Follow the steps below to prepare text summarization model:
1. We fetch model artifacts and save them locally using HuggingFace model and tokenizer APIs:

In [3]:
import os
from transformers import AutoTokenizer, AutoModelForSeq2SeqLM

# Downloading model from Model Hub
SUM_MODEL = "sshleifer/distilbart-cnn-6-6"
sum_model = AutoModelForSeq2SeqLM.from_pretrained(SUM_MODEL)
sum_tokenizer = AutoTokenizer.from_pretrained(SUM_MODEL)

# Saving model locally
sum_model_path = "distilbart-cnn-6-6"
os.makedirs(sum_model_path, exist_ok=True)

sum_model.save_pretrained(save_directory=sum_model_path)
sum_model.save_pretrained(save_directory=sum_model_path)
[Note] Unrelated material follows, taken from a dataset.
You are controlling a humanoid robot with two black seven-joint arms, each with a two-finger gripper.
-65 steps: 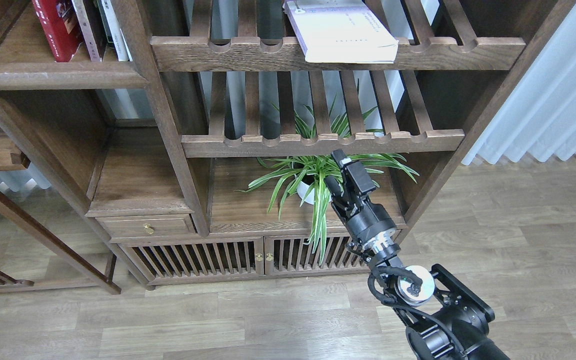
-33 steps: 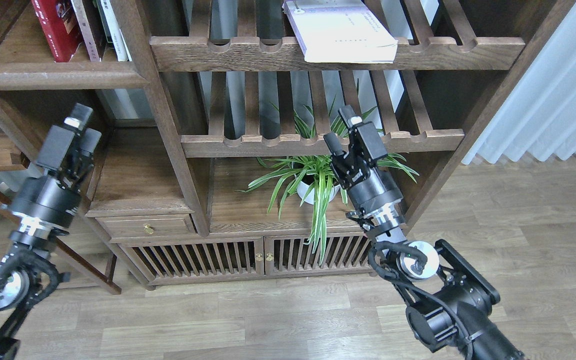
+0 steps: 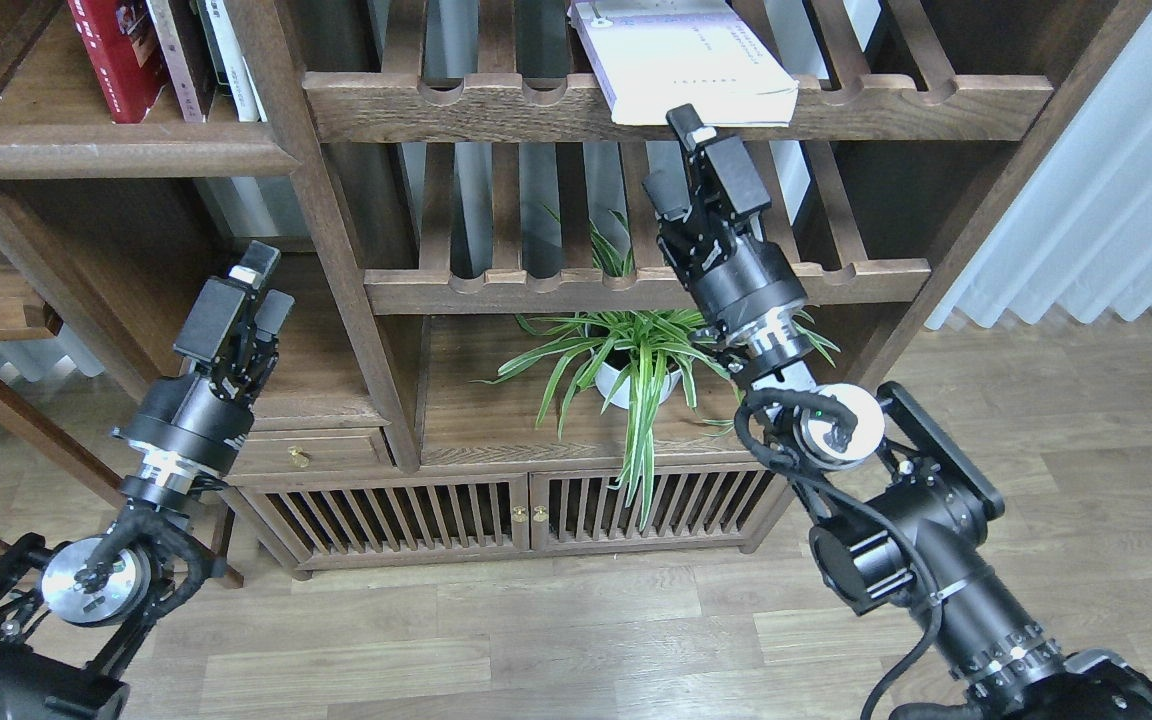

2. Next, we copy inference code and dependencies in the model package and create single archive:

In [6]:
# Copy inference code and dependencies
! mkdir -p distilbart-cnn-6-6/code
! cp 2_src/inference.py distilbart-cnn-6-6/code
! cp 2_src/requirements.txt distilbart-cnn-6-6/code

# Create model poackage tarball
!tar -C "$PWD" -czf distilbart-cnn-6-6.tar.gz distilbart-cnn-6-6/

### Upload model data to S3

Finally, we upload both packages to Amazon S3:

In [1]:

import sagemaker
from sagemaker import get_execution_role

sagemaker_session = sagemaker.Session()
role = get_execution_role()

bucket = sagemaker_session.default_bucket()
prefix = 'multi-container'
s3_path = 's3://{}/{}'.format(bucket, prefix)

In [28]:
qa_model_data = sagemaker_session.upload_data('distilbert-base-uncased-distilled-squad.tar.gz',
                                           bucket,
                                           os.path.join(prefix, 'model-artifacts'))

summarization_model_data = sagemaker_session.upload_data('distilbart-cnn-6-6.tar.gz',
                                           bucket,
                                           os.path.join(prefix, 'model-artifacts'))    

## Deploy MCE

Now we are ready to configure and deploy our MCE endpoint. 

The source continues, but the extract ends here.